_TASK DETAILS_
Once the pictures are set aside, transcribe each line of the listing exactly.

_MATERIAL PROVIDED_
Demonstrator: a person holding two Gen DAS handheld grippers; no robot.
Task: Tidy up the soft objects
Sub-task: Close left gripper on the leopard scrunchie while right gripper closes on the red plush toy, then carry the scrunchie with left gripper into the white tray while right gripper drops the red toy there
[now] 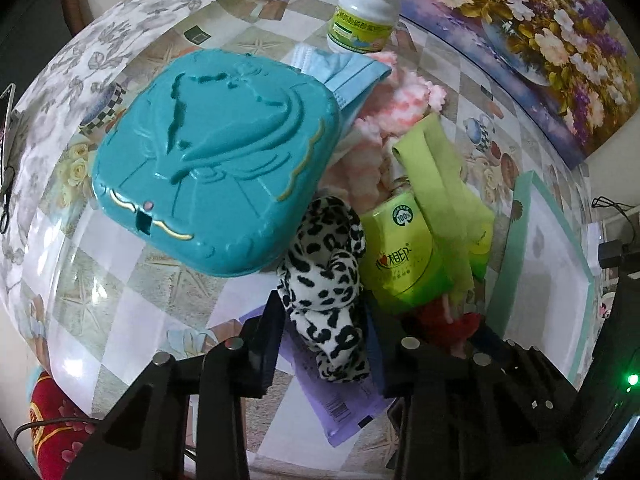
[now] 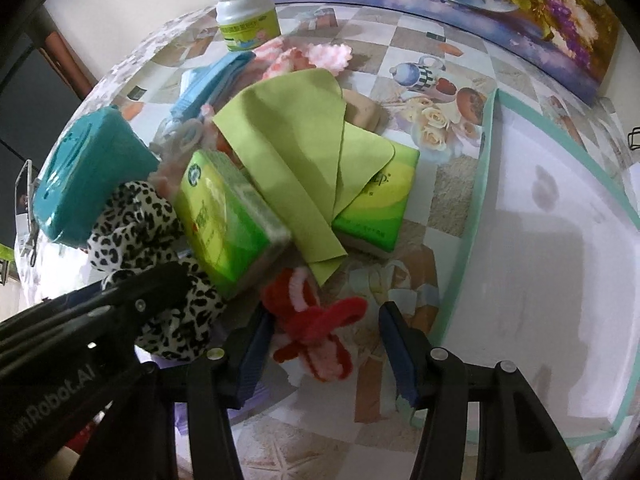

_TASK OUTPUT_
Demonstrator: a person holding two Gen DAS handheld grippers; no robot.
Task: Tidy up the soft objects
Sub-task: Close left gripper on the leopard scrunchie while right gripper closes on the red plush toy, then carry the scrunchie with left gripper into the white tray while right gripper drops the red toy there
[now] 
[now] 

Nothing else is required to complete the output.